There was a mix of opinions on the subject, which was also reflected in a recent survey undertaken by Absolute Strategy Research.
They questioned more than 200 financial institutions and found 52% anticipated a downturn within the next 12 months.
But the likelihood of a recession within the next year is not certain. Recent actions by the US Federal Reserve and the European Central Bank (ECB) illustrate their policymakers' determination to support waning economies.
Yet the tools at their disposal are limited after a decade of monetary policy loosening. The Fed recently cut base rates by 25 basis points to between 1.75% and 2%.
The ECB cut its deposit rate from minus 0.4% to minus 0.5% and said it would resume quantitative easing again, buying €20bn of bonds per month.
Opinion on the committees of both central banks was divided, with some members arguing the steps were either not sufficient or too much.
As for the Bank of England's Monetary Policy Committee, they decided to keep their powder dry until there is some clarity on Brexit.
The bigger question that is now receiving a more robust public debate surrounds the effectiveness of monetary policy easing at this juncture.

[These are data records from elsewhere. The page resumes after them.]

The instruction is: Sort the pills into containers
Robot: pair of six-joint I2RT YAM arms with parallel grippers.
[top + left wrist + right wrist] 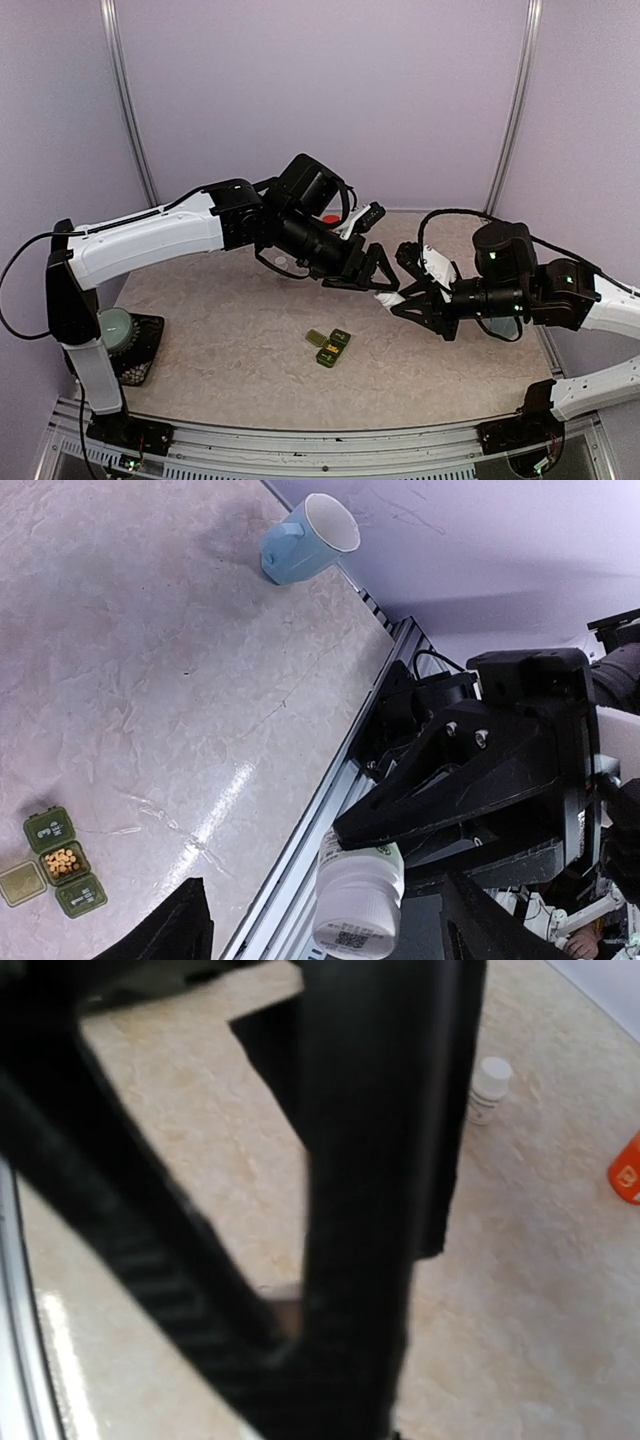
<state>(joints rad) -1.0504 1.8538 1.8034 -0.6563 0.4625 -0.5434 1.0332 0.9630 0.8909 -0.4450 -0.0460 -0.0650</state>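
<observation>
My left arm was stretched from its base across the table to the right. My right arm reached in from the right side, so both grippers met above the table centre. My left gripper (pixel 380 277) had its fingers wide apart, w/ nothing gripped. In the left wrist view its two dark fingertips (pixel 185 925) stood on both sides of a white pill bottle (pixel 358 895), not touching it as far as I could see. My right gripper (pixel 402 297) was closed tight on this bottle and held it in the air above the table. The right wrist view was mostly blocked by blurred black parts, so it told nothing about the grip.

The containers (pixel 47 830), a dark green strip of 3 compartments, lay on the table below the grippers, apart from both. The middle compartment was open w/ small yellow-orange pills (pixel 62 861) inside; the other two had lids shut. A pale blue mug (pixel 305 538) was well apart from it, near the table edge.
</observation>
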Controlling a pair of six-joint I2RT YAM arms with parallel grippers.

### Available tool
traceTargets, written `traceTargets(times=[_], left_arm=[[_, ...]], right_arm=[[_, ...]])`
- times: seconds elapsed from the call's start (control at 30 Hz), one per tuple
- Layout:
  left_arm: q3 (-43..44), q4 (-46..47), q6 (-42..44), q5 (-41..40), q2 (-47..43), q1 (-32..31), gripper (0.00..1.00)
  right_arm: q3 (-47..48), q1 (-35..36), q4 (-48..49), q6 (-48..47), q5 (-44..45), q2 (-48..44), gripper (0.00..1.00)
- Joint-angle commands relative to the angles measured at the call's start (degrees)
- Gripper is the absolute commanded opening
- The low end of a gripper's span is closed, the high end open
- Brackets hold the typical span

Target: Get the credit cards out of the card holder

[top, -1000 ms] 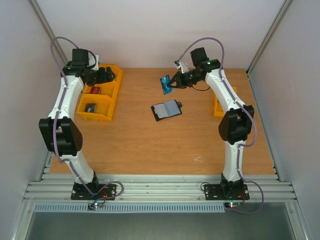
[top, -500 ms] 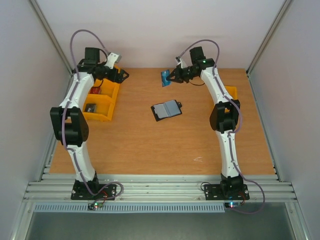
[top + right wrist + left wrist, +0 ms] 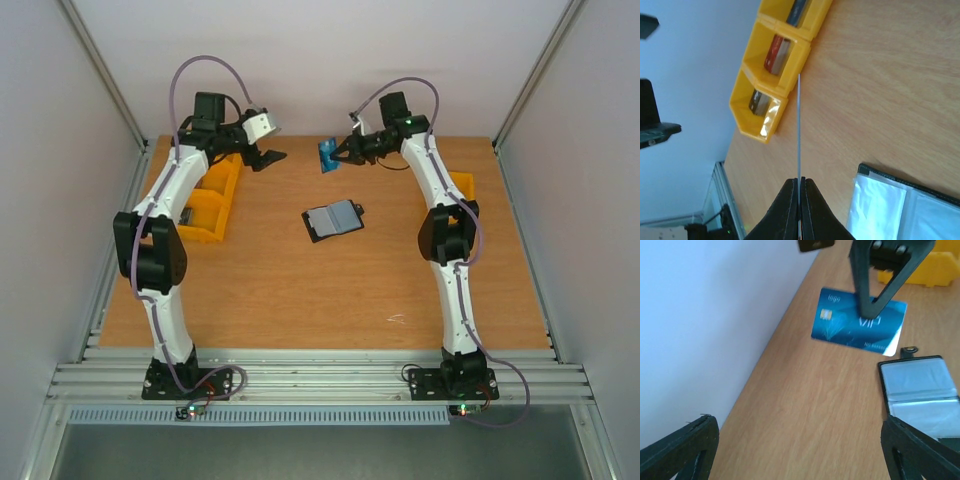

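Top external view puts the aluminium rail [image 3: 320, 372] nearest us, and beyond it a broad run of bare, pale-brown wood-grain bench [image 3: 300, 300] with open room across its width. Past that, about mid-bench, the card holder [image 3: 332, 220] lies open and flat, black-edged with blue-grey panels, its small snap tab [image 3: 358, 209] poking out at the right; free wood lies all round it. To the left a row of yellow plastic bins [image 3: 205, 205] hugs the bench's left edge, and a single yellow bin [image 3: 462, 184] sits partly behind the right arm near the right edge. Farthest back, close to the rear edge and the white wall [image 3: 300, 60], the right end effector [image 3: 339, 153] is pinched tight on a blue credit card [image 3: 326, 157], well apart from the holder. The left end effector [image 3: 270, 157] faces it across a gap, spread wide with nothing between its tips. From the left wrist we see our own black fingers [image 3: 685, 452] at the bottom corners, the holder's glossy clear sleeves at the right and, beyond, the card: glossy blue, round-cornered, with a gold chip [image 3: 826, 314] and "VIP" in pale letters; the smaller print is too blurred to read. From the right wrist the card is a thin edge-on line rising from the closed black pads [image 3: 785, 210], and the bins beyond hold a red item [image 3: 776, 54] and darker ones.
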Motion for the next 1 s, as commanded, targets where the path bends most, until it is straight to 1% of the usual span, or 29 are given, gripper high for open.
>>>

After more than a decade of "crisis response" from global central banks, in spite of many of those years looking like far-from-crisis conditions, it seems reasonable and rational to ask if monetary easing is likely to help at all given the starting point of low interest rates and high debt burdens.
While it seems likely that in some cases economies could be stimulated for a time by lower rates, there are open questions surrounding the distribution of that benefit and therefore the long-term social and economic desirability of such actions.
Some research is now suggesting ultra-low rates may even be bad for economies.
Alongside central banks' dovish tone in recent weeks, there has been a tinge of annoyance that monetary policy is still shouldering much of the burden when it is long overdue that governments step in with fiscal stimulus measures, be they tax cuts or spending increases.
This was exemplified by Mario Draghi, the soon-to-depart president of the ECB, who said: "It is high time fiscal policy took charge."
I do not think we are about to have a global recession over the next 12 months given how determined policymakers are to prevent one, but any monetary or fiscal policy stimulus at this point is merely postponing the inevitable.
From an investment perspective, history suggests given current pricing the long-term return expectations across almost all asset classes will be low or negative.
But as always when market returns are negative and sentiment is weak, it becomes an attractive opportunity for those who have done their homework to pick up under-priced bargains as the baby is thrown out with the bathwater.